> **RECORDS FOR THIS TASK**
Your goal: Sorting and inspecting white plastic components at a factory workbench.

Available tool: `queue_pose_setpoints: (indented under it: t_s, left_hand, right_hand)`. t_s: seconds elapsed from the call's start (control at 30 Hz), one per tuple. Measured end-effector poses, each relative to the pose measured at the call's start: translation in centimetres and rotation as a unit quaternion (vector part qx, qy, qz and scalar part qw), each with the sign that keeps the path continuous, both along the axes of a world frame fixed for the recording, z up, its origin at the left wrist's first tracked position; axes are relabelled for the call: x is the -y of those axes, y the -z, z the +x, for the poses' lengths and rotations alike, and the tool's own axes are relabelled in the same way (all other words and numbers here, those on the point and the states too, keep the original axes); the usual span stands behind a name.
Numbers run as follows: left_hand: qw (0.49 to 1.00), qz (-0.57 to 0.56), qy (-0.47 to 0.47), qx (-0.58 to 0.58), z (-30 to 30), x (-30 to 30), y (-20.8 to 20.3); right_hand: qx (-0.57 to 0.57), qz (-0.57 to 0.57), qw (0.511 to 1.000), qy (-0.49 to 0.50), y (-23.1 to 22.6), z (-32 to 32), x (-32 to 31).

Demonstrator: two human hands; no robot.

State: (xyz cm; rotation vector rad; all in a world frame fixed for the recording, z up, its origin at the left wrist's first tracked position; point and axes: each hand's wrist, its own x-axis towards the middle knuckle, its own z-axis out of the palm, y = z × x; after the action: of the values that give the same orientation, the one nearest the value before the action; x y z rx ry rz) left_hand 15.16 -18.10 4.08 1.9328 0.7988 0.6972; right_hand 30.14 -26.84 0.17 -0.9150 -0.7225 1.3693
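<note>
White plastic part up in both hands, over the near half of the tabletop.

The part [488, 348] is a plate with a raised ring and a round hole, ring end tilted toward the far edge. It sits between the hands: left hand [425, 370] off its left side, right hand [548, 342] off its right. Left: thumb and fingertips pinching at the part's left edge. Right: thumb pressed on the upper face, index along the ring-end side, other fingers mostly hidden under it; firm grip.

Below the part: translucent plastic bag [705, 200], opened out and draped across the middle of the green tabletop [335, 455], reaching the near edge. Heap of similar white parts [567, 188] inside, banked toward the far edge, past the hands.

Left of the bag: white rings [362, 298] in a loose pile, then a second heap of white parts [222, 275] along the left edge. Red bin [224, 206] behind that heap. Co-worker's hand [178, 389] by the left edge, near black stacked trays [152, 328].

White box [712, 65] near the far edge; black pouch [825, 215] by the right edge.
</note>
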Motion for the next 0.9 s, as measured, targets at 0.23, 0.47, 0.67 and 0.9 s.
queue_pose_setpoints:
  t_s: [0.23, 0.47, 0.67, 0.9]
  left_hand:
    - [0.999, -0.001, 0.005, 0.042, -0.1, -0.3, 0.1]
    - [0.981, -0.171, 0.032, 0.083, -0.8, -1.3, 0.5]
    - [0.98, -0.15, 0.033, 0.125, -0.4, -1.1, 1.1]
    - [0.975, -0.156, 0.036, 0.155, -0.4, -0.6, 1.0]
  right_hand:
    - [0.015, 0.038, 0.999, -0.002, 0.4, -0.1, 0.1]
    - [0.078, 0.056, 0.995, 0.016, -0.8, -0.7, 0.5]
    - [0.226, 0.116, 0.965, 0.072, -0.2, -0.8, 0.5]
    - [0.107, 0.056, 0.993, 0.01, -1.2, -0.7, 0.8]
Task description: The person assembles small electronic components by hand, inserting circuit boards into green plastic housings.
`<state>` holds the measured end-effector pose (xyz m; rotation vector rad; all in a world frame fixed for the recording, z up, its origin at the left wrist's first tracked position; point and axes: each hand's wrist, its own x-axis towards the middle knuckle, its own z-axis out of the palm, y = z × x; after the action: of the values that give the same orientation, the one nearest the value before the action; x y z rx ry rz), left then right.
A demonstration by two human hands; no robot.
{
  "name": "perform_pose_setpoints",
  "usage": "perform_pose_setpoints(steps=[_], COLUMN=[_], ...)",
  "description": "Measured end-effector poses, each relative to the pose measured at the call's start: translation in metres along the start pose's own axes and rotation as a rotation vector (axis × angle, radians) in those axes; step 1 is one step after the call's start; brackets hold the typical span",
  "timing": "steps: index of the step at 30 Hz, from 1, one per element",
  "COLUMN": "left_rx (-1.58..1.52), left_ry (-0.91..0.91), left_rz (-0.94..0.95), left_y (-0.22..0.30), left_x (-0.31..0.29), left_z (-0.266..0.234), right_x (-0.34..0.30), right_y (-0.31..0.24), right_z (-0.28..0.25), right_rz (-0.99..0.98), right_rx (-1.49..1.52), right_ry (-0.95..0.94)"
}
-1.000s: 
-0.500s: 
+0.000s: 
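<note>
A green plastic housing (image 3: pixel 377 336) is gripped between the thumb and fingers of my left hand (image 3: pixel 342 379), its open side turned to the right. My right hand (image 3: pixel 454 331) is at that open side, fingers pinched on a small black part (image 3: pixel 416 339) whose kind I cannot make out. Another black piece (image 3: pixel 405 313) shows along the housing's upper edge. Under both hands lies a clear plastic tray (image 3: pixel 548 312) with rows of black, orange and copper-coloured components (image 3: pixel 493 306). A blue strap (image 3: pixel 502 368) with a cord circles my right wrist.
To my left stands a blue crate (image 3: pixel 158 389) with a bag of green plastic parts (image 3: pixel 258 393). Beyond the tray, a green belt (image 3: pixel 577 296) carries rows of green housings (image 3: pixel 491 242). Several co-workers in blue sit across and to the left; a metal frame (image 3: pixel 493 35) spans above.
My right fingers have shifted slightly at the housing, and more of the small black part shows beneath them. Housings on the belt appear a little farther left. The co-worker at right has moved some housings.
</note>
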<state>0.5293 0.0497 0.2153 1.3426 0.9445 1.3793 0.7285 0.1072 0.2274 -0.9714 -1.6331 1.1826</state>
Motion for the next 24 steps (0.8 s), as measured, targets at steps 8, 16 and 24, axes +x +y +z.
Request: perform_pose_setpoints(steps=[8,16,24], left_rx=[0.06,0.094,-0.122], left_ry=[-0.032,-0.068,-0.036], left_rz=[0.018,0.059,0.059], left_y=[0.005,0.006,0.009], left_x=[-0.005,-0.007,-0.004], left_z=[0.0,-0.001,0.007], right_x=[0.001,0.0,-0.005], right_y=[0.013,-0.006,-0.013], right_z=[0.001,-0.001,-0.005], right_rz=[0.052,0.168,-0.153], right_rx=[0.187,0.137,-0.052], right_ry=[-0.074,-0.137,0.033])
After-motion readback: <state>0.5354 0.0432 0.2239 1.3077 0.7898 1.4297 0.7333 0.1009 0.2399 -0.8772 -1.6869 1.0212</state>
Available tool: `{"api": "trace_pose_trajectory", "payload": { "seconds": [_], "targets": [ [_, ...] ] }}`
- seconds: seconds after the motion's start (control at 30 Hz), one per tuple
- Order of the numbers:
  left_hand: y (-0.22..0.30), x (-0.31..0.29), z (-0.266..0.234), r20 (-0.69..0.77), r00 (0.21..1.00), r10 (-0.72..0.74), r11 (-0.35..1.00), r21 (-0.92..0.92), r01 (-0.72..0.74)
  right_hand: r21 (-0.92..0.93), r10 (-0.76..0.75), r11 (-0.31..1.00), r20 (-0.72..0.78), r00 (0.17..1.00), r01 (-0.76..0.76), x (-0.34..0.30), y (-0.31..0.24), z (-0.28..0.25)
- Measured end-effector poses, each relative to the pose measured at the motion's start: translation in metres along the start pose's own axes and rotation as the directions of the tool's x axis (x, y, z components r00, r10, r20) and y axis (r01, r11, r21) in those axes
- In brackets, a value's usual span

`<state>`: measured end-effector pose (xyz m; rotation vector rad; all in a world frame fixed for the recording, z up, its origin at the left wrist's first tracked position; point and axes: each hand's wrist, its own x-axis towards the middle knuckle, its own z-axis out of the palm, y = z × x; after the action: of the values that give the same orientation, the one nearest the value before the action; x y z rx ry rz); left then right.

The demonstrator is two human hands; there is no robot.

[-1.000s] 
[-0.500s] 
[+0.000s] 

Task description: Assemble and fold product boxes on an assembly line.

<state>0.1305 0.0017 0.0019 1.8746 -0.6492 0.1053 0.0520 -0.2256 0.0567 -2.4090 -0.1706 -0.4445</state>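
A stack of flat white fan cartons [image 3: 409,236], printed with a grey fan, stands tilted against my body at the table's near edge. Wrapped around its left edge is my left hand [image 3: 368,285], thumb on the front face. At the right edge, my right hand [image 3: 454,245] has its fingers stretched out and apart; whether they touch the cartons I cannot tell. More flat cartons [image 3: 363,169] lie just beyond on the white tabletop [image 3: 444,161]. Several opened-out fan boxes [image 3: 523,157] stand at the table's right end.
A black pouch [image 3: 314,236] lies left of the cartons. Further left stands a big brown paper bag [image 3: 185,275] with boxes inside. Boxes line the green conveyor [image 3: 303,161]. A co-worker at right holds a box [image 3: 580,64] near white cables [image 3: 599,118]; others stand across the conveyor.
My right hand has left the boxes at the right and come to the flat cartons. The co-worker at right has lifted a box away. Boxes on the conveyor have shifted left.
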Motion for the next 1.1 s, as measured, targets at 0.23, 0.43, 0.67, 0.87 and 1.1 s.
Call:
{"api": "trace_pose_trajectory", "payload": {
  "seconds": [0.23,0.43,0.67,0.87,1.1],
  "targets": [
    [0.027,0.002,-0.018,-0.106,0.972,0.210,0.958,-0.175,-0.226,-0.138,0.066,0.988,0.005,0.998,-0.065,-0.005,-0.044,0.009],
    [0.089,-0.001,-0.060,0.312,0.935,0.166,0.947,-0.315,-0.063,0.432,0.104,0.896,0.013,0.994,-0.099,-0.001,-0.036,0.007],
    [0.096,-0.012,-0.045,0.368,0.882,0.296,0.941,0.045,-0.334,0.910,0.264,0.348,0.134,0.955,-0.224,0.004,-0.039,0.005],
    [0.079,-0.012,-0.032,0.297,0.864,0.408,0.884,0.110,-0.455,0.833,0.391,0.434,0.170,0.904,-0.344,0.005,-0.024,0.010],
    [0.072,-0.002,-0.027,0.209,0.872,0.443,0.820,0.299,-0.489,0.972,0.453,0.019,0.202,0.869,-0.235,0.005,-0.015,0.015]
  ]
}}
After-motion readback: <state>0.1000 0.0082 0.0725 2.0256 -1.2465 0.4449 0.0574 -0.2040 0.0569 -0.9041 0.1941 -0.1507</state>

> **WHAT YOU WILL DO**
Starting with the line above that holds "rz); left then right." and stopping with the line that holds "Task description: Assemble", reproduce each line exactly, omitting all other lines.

> **THE COMPLETED TASK**
`<state>`: measured end-effector pose (xyz m; rotation vector rad; all in a world frame fixed for the recording, z up, its origin at the left wrist's first tracked position; point and axes: each hand's wrist, its own x-axis towards the middle knuckle, its own z-axis out of the palm, y = z × x; after the action: of the values that give the same orientation, the one nearest the value before the action; x y z rx ry rz); left then right.

The demonstrator is two human hands; there is no robot.

[-1.000s] 
[-0.500s] 
[+0.000s] 

Task description: Assemble and fold product boxes on an assembly line.

This response is done.